The Centers for Disease Control and Prevention (CDC), Division of Vector-Borne Infectious Diseases collects information on the occurrence of WNV and works to develop improved methods for disease diagnosis, surveillance, prevention, and control. In the year 2000, organizations in only 19 States and localities, along the Atlantic and Gulf coasts, actively participated in this program. By 2005, 49 states, 5 cities, and the District of Columbia were participating in surveillance activities. Data are collected weekly and include information on wild birds, sentinel chicken flocks, human cases, veterinary cases, and mosquito surveillance. WNV activity is reported to the CDC through ArboNet, a web-based surveillance-data network.

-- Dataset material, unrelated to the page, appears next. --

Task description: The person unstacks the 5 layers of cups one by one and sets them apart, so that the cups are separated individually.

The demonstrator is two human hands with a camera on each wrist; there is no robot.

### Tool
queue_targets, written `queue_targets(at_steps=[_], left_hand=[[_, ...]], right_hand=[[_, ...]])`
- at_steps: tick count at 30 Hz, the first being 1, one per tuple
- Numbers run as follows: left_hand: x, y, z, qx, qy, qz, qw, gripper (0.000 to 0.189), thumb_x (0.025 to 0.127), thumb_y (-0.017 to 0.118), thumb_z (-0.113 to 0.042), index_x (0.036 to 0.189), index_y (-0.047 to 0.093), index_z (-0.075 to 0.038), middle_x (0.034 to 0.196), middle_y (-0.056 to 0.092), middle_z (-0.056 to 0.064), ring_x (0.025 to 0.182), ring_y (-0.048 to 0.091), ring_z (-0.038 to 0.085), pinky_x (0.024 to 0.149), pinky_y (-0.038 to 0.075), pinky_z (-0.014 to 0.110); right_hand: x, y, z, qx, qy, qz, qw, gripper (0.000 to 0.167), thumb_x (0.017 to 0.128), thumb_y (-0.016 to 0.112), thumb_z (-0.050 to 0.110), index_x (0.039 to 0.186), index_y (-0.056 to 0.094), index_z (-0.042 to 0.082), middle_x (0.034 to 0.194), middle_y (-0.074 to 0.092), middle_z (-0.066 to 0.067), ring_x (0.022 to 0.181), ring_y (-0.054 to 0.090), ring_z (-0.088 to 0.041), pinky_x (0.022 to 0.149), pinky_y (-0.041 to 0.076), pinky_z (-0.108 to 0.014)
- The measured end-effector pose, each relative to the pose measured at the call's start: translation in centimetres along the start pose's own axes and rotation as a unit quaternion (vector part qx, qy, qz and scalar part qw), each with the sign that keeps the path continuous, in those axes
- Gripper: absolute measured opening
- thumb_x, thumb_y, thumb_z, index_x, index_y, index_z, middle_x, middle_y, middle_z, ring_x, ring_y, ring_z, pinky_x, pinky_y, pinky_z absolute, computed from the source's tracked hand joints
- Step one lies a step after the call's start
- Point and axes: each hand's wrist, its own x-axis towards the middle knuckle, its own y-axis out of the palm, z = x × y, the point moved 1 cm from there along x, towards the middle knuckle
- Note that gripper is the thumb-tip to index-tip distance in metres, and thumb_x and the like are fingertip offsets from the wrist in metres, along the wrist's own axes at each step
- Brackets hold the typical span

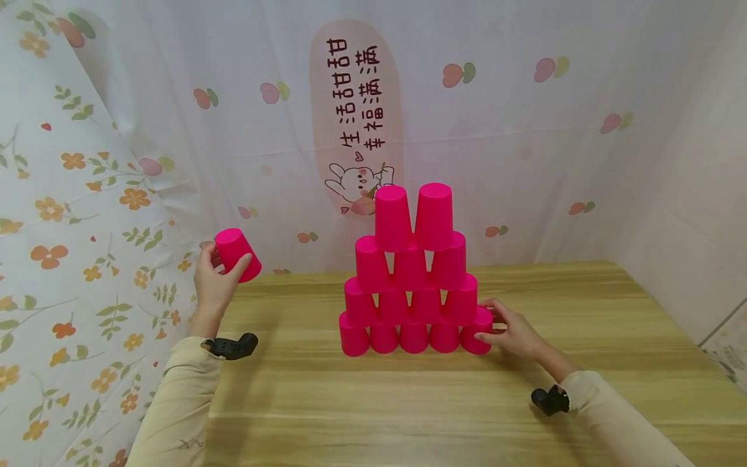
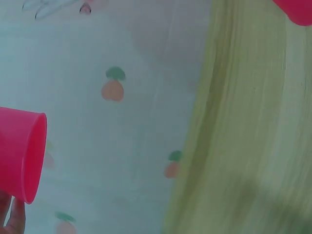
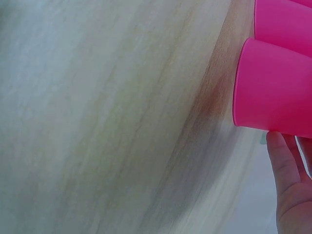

Surveillance activities are intended to:

  • detect WNV activity
  • monitor trends
  • assess the impact of the disease on the human population
  • identify both geographic areas and populations that are at high risk
  • provide information for the allocation of resources
  • assess the need for and timing of interventions
  • identify larval habitats for targeted control
  • improve prevention and control measures
  • develop a better understanding of transmission cycles and potential vector species
  • provide national and regional information to public health officials, elected government officials, and the public

Wild Bird Surveillance: Both live and dead birds may be tested for evidence of the disease. Surveillance for dead crows, in particular, is a sensitive means to detect the presence of WNV in an area.

Sentinel Chicken Flock Surveillance: Uninfected chicken flocks are placed in areas where WNV transmission is expected and are then monitored for infection. Chickens readily survive WNV infection.

Human Surveillance: Physicians observe patients for clinical signs of WNV and conduct laboratory testing as appropriate. In fatal cases, additional laboratory tests may be conducted on tissue and blood specimens.

Veterinary Surveillance: Veterinarians monitor horses, dogs, cats, and other species for clinical signs of disease and conduct laboratory testing as appropriate.

Mosquito surveillance: Adult mosquitoes are trapped and tested for the presence of WNV. Information on the affected species and the density of infection is used to identify potential vector species (those mosquito species which are capable of spreading the disease) in a particular area, and to predict the subsequent risk to humans, wild birds, and other animals.